В этот момент мои колебания кончились. Что-то во мне, что не было мной, подчинило и повело меня. С такой решимостью, которая и близко не походила на мою собственную, с быстротой и горячностью, очень далекими от моей обычной нерешительности и неуверенности, мой рассудок решил, и рука послушно исполнила приказ. Это захватило меня, как ураган. Я чувствовал себя зрителем, скованным и остолбеневшим, но способным все же замечать, что делает кто-то другой совсем рядом с ним. Я взял железный ананас и, установив его точно над головой счастливого певуна внизу, не давая руке дрожать, чтобы не сбить снаряд с цели, бросил его.
Кусок металла, пролетев две сотни футов или больше, угодил как раз в центр серой шляпы, видневшейся внизу. Я услышал звук удара — негромкий, приглушенный шляпой. Но результат был ужасен. Удар молнии не уничтожил бы беспечного певуна более внезапно и более полно. Руки его вскинулись, песня застряла в горле. Его большое тело конвульсивно дернулось, по всем членам прошла дрожь, и он упал вперед на свой мольберт, зацепив его и уронив на землю перед собой.
После того как он уткнулся лицом в песок, он уже не двигался. Руки его продолжали сжимать палитру и одну из кистей. Его ноги были вытянуты, как у плывущего человека. Я заметил, что кровь струится из его головы и стекает на землю. Железный ананас валялся немного впереди, в полуметре от него, посредине упавшей картины.
Я спустился, чтобы получше рассмотреть то, что я сделал. Меня охватило чувство внезапного облегчения и какого-то удовлетворения. Я был свободен, я был нормален! Тень, омрачавшая мою душу, исчезла. Я твердо знал, что отныне и навсегда я буду таким же, как все люди.

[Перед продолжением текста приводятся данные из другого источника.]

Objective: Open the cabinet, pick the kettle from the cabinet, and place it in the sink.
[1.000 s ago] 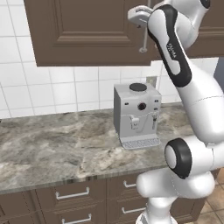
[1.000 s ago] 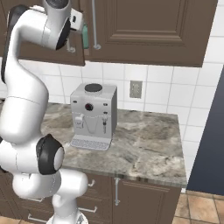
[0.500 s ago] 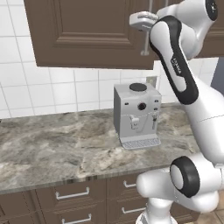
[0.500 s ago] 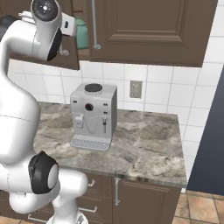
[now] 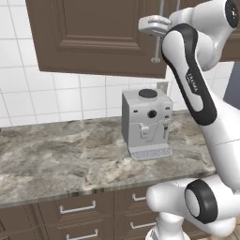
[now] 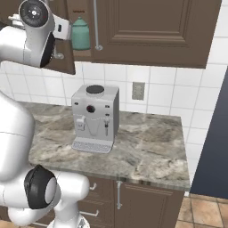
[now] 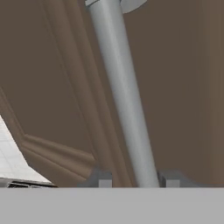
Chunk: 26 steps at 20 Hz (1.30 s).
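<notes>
Left base view: the gripper (image 5: 156,29) sits at the cabinet (image 5: 93,37) door handle (image 5: 155,47).

Right base view: the door stands ajar; the kettle (image 6: 80,34) sits inside on the shelf, above the coffee machine (image 6: 94,118).

Hand view: the fingertips (image 7: 101,180) straddle the handle (image 7: 124,96), narrowly parted; contact cannot be told.

Silver bar handle (image 7: 124,100) of cabinet (image 7: 52,87) runs between gripper (image 7: 136,180) fingertips (image 7: 103,180), tilted across brown door panel.
</notes>
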Available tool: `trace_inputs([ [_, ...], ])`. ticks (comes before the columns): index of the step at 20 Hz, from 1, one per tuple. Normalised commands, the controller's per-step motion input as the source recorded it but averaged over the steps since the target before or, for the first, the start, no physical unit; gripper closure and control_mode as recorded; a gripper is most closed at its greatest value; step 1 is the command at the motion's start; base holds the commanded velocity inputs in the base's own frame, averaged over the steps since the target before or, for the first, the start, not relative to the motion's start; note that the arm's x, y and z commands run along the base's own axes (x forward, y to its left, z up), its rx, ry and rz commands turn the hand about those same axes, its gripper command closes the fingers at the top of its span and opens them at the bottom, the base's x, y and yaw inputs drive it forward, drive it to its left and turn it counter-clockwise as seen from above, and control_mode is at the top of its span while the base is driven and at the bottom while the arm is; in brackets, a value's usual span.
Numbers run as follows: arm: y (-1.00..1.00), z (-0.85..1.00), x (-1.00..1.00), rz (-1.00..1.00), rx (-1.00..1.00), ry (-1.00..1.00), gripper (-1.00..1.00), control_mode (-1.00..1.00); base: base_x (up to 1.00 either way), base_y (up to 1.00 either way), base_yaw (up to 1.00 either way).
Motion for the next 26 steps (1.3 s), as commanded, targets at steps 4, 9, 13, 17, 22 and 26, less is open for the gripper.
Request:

Я поспешил спуститься со скалы, и по пустынному берегу подошел к сраженному художнику. Только теперь, стоя на пропитавшемся кровью песке у его виска, я начал осознавать, что я совершил. Сама эта бессильно лежащая фигура резко поразила меня. Он был очень крепкий и пожилой, — старше, чем я предполагал. Однако он пел о радостях любви. Он воспевал прелесть некоей леди по имени Джулия в тот момент, когда мой железный ананас, свалившись на него, как огонь небесный на грешников, превратил его в бесчувственную груду. Его борода нелепо торчала из-под уткнутого в землю лица, и чувство приличия побудило меня дотронуться до него и передвинуть, чтобы расположить труп более пристойно.